Still, Orringer stakes out some ground for herself with these compact little pieces about growing up in tough circumstances.

Mordant snapshots of lives under stress.

As a career calling card, one could definitely do worse than this debut collection of nine stories. In the opening piece, “Pilgrims,” a simple Thanksgiving Day visit by a family to the house of some friends takes a macabre turn when the game being played by the children in the backyard goes too far. This dark-tinged flavor is echoed in “Stations of the Cross,” the volume’s climactic story, which has deeper things on its mind—the travails of a Jewish girl trying to figure out where she stands in an almost entirely Catholic small Louisiana town—before going off the rails with a children’s reenactment of the Crucifixion that starts to mirror a lynching.
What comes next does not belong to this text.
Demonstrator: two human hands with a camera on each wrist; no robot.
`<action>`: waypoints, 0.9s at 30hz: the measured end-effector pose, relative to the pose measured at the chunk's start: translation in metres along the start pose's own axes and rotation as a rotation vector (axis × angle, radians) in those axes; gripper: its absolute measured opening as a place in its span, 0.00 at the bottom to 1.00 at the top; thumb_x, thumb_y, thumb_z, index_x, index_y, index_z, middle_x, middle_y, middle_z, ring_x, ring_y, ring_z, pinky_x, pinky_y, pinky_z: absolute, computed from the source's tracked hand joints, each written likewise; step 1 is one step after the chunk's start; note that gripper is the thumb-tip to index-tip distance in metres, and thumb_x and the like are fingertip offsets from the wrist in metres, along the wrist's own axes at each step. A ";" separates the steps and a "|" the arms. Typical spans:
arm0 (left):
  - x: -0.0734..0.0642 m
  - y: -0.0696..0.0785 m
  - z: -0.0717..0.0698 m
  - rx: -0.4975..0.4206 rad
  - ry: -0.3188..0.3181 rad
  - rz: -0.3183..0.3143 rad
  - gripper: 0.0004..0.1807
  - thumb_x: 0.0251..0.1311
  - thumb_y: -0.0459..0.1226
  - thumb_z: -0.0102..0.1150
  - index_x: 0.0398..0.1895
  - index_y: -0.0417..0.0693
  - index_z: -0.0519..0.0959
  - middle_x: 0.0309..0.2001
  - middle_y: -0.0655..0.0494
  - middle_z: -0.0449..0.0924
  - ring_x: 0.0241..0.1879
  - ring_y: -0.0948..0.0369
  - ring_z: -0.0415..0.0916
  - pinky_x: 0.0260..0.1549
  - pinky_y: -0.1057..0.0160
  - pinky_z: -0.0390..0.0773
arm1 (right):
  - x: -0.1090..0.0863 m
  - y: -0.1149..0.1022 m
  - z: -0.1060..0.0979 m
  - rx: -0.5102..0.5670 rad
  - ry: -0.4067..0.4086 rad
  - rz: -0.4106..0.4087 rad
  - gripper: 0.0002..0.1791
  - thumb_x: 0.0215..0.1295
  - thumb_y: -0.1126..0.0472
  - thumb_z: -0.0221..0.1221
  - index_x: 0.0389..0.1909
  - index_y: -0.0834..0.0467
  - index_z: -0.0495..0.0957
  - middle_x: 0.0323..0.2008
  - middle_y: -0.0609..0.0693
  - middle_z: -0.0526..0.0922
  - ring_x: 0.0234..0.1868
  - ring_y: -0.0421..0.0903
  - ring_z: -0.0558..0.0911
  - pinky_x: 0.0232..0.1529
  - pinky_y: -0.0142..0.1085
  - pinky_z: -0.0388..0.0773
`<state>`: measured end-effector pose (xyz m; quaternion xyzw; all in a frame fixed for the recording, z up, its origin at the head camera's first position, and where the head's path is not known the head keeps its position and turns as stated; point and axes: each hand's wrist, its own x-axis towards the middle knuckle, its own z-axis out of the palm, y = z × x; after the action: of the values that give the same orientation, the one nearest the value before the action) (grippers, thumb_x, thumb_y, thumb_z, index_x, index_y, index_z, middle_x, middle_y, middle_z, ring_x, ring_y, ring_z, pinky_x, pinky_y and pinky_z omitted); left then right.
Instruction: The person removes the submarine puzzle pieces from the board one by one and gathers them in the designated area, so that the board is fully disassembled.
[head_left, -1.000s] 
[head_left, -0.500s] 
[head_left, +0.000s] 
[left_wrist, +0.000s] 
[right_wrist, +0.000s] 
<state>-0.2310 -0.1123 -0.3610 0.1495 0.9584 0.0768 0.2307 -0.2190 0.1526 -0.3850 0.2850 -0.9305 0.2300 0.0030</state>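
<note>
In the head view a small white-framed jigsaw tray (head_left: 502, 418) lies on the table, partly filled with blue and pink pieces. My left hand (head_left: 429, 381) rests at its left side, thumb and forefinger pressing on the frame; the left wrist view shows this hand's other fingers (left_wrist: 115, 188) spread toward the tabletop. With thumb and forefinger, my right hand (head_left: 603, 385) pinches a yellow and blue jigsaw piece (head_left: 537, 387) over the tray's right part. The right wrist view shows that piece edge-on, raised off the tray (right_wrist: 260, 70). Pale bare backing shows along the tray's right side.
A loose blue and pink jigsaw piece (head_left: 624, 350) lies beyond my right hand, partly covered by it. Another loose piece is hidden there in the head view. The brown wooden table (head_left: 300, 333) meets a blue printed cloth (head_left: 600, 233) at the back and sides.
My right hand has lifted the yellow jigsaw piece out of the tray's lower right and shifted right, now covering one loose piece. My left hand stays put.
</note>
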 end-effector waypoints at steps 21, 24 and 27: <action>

If Orringer has a problem, it’s one endemic to the modern short story: that these are for the most part still lives; they don’t go anywhere. “The Isabel Fish” is an extremely competent and well-wrought tale about a teenaged girl who recently almost died in a car wreck that killed her older brother’s girlfriend—something he now hates her for, a strange variant of survivor guilt. But as convincingly as Orringer is able to travel the strange by-ways of the adolescent mindset, there’s no movement in the story, just the usual onionskin peeling away of memory until the details surrounding the primal crash are revealed. One piece that breaks the mold is “Stars of Motown Shining Bright,” in which a young girl (another one) is made an accomplice by a friend who’s planning to elope with a guy who doesn’t exactly seem like husband material. While it’s not the best entry here, it at least progresses from A to B and gives you a reason to persevere to the final lines; it’s unlike most of these stories, which just peter out, albeit in a quiet and artful manner.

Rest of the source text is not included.